#### [INSTRUCTIONS FOR THE TASK]
Only the lines from the one containing "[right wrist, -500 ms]" to the end of the data below belong in the answer, each repeated exactly; no pictures.

#### [COLLECTED DATA]
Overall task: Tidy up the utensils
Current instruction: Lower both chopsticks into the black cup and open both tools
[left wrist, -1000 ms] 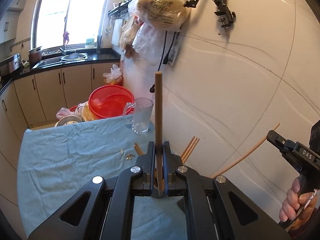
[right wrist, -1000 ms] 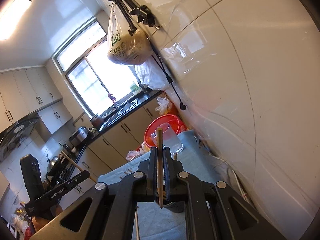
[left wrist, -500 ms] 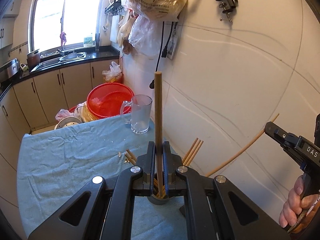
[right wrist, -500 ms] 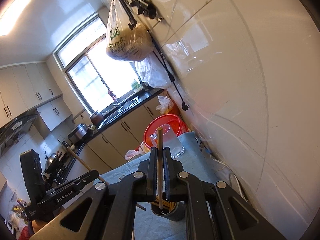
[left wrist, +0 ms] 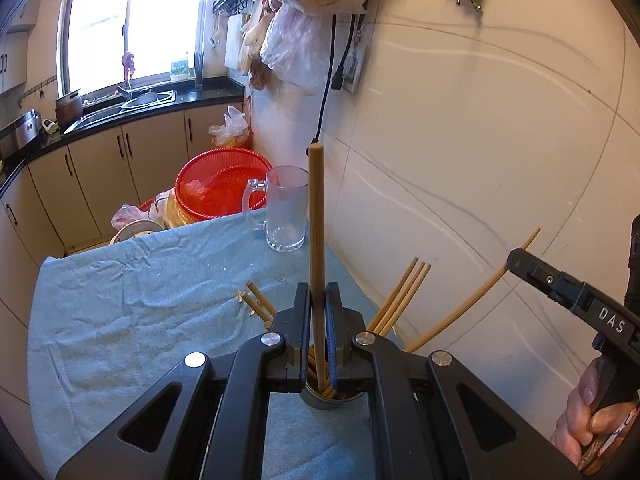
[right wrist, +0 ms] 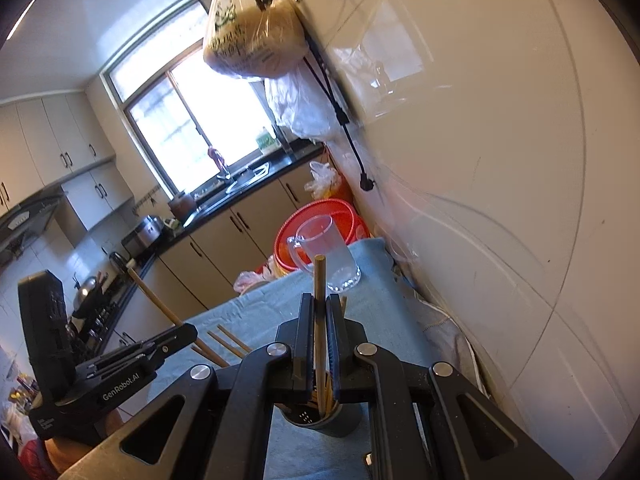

#### [EXPECTED ANSWER]
[right wrist, -500 ms] 
[left wrist, +0 ms] 
[right wrist, +0 ms] 

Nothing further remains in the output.